Several mark territories around the reserve, singing a more plaintive song than in the summer, conspicuous in the winter stripped hedgerows.

West Mead is flooded and a fleet of canada geese set sail with an escort of wigeon, anxiously scanning the skies, perhaps wary of the merlin that passed by shortly before I reached the hide.

Black fallow deer huddle in numbers, exposed in the field centre, as the cloud thickens and lowers and causal visitors hurry by in seek of shelter.

Several redwing make exploratory dashes from dense thicket cover to pick at fields for worms bought to the surface by the recent heavy rains. Their nervous dashes have the watcher glassing the skies for the small and agile merlin , to no avail.

Bank holiday twitchers line a viewing point, drawn here by it's view of the peregrine's regular perch. The male, the tiercel, mocks their impatient waiting by flying high and wide behind and out of view of their expectant spotting scopes. Soon heavy rain will drive them into the cafes and pubs and he will resume his perch, untroubled by admirers.
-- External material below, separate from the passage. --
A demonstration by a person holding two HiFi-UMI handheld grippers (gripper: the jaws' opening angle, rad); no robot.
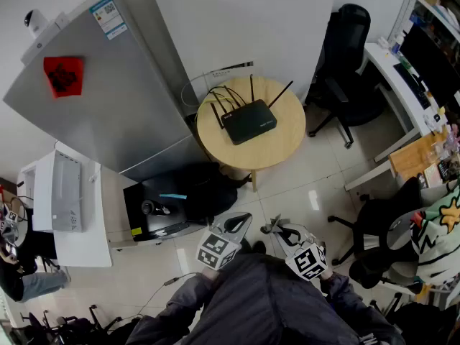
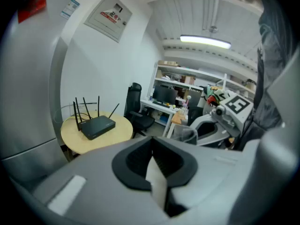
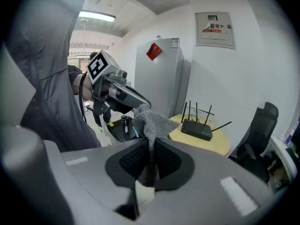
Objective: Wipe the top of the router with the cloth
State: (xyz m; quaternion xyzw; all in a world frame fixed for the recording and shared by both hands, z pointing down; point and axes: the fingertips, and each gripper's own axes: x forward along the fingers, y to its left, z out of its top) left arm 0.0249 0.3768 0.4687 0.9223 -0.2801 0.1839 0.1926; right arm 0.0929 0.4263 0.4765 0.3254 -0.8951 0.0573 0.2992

grey squirrel breaks cover and busies himself looking for beech nuts, a convenient tree allows for approach close enough to hear the shell being systematically cracked in hungry teeth, his concentration so fully on the delights within it seems possible to reach out and pinch the morsel from his paws.

A crescendo of noise announces arrival at Nettleys, where several hundred wigeon patrol wetland banks, gorging on grasses and roots. In the rushes a grey heron maintains sentry in a stand of beige reedmace, a silent, still assassin, waiting patiently for his victim to pass through.

Out on the flooded meadows black tailed godwitlapwingshelduck and ruff fight for space, taking to the skies in a cacophony of noise at the slightest hint of the presence of the peregrine. Comical looking shoveler, spatulate beaks looking so heavy that they should surely sink this ungainly creature, mine sweep in channels and ditches, while moorhen wobble along banks in search of a morsel of worm.

mallard and his partner engage in a brief mating session hard by the bank, he nods and passes by, she nods back, and he nods again before mounting his amour, fortunately briefly as she sinks under his enthusiastic attention. They wash feathers immediately and Casanova turns his attention to a second female who enters his pond.

Comedy is provided by an antlered black fallow deer wearing a crown of shrubbery among his antlers, his teenage-like posing in front of disinterested females monitored closely by an older, more fully antlered adult. When the youngster slowly and carefully pursues a young female into nearby woodland it is not long before the older male follows suit, as if to chaperon the errant member of his harem and her pubescent suitor.

The females look on, unmoved, and huddle tighter against rain that falls in cold steel rods.

A walk back down wooded avenues reveals a treat in a trio of jays, normally shy a solitary male perches on a post, briefly shed of inhibition he croaks a winter tune before retreating among his friends in high branches.

A bullfinch sits on a branch singing, his red suit and mournful song reminiscent of a drunk wending his way home from hogmanay celebrations long since finished.